14 Şubat 2024, Süheyl Ünver’in vefatının 38. sene-i devriyesiydi. Zamanımız itibariyle aramakla bulmanın mümkün olmayacağı bu mümtaz Türk insanı, Edirnekapı’daki Sakızağacı Mezarlığı’nda sevenlerince yâd edildi. Sosyal medyanın olumlu yanlarından biri de böylesi günlerin kültür-sanat meraklılarınca boş geçilmemesi. Pek çok hesaptan Süheyl Ünver’e dair fotoğraflar, anılar, kitaplar ve alıntılar paylaşıldı. Yeri gelmişken söyleyeyim, bendeniz de bir müddet önce Instagram’da açtığım hesapla (a.suheyl.unver) birlikte kendisinin hatıralarını acizane hatırlatmaya çalışıyorum. Burada gözettiğim bir husus da şu: Süheyl Ünver’den bahsederken onun sevdiği, işaret ettiği, mutlaka başvurulması gerektiğini söylediği isimlerden de bahsetmek gerekiyor.
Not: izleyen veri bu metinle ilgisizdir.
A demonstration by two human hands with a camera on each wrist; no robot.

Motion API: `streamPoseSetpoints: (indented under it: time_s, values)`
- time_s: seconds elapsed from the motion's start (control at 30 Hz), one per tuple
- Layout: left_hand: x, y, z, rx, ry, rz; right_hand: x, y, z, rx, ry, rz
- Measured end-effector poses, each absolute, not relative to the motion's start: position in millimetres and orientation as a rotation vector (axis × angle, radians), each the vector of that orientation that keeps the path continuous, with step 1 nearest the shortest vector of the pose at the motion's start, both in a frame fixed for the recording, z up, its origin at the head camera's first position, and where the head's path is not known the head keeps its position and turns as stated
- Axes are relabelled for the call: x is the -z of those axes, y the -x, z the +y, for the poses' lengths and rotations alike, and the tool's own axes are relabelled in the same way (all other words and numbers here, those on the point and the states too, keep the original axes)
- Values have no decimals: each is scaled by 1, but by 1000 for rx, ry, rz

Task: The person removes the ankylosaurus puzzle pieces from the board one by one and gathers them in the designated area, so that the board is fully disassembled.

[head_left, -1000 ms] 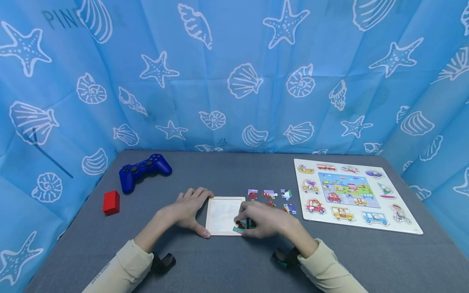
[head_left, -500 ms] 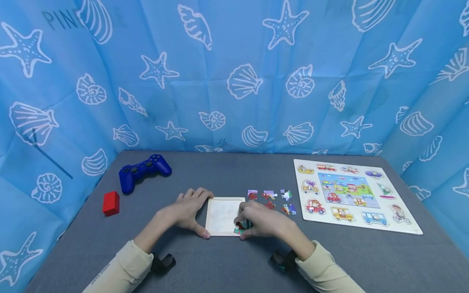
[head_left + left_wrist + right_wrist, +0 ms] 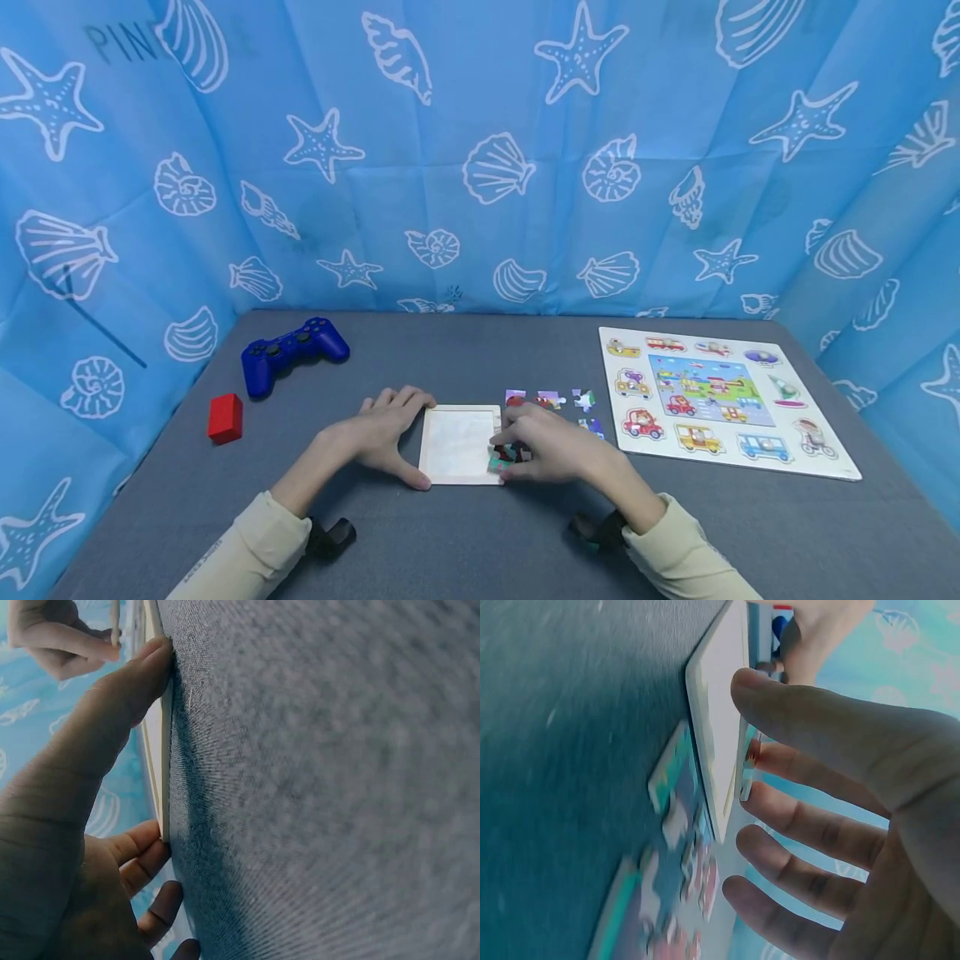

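A small square wooden puzzle tray (image 3: 459, 442) with a pale inside lies at the middle of the table. My left hand (image 3: 390, 437) holds its left side, thumb at the near corner and fingertips at the far one. The left wrist view shows that thumb (image 3: 154, 664) on the tray's edge. My right hand (image 3: 555, 442) is over the tray's right edge, pinching a jigsaw piece (image 3: 748, 765) between thumb and fingers. In the head view a green-and-dark piece (image 3: 498, 464) shows below its fingers. Other jigsaw pieces (image 3: 676, 769) lie beside the tray, partly hidden by the right hand.
Several loose jigsaw pieces (image 3: 583, 400) lie right of the tray. Farther right is a large white puzzle board (image 3: 817, 404) with vehicle pictures. On the left are a blue game controller (image 3: 294, 354) and a red block (image 3: 225, 418). A blue seashell curtain (image 3: 480, 233) hangs behind the table.
My right hand has shifted slightly right, along with the green-and-dark piece by its fingers, and now covers more of the loose pieces. My left hand stays on the tray.
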State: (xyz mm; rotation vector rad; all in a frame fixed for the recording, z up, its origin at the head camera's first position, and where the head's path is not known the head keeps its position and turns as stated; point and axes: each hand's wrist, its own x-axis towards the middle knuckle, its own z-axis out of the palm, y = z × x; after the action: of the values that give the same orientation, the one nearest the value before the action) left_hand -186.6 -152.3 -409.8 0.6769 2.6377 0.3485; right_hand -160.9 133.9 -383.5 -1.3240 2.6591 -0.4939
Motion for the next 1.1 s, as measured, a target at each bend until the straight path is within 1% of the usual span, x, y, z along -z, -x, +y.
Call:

O liste oldukça kabarık ancak birkaçını anmamız lâzım: Kuşadalı İbrâhim Efendi, Ahmed Amiş Efendi, Abdülaziz Mecdi Efendi, Bandırmalı Tatlıcı Ali Efendi, Üsküdarlı Ressam Ali Rıza Bey, Akil Muhtar Özden, Rifat Osman, Muallim Cevdet, Osman Nuri Ergin, Yahya Kemal, Ahmet Hamdi Tanpınar, İsmail Saib Sencer, Necmeddin Okyay, Abdülbaki Gölpınarlı, Ahmed Yakupoğlu. Şimdi hemen akıllara şu sual gelmeli: Bu fakat farklı alanda, bu kadar farklı insan tanımak, onlardan beslenmek nasıl olabilir? Cevabı Süheyl Bey zamanında şu sözleriyle vermiş aslında: “Bana ‘çok dağıldı’ diyorlar. Bir kere ben meşrebim itibariyle, aynı mevzuda fazla derine inmektense, değişik şeylerle meşgul olmayı tercih ederim.”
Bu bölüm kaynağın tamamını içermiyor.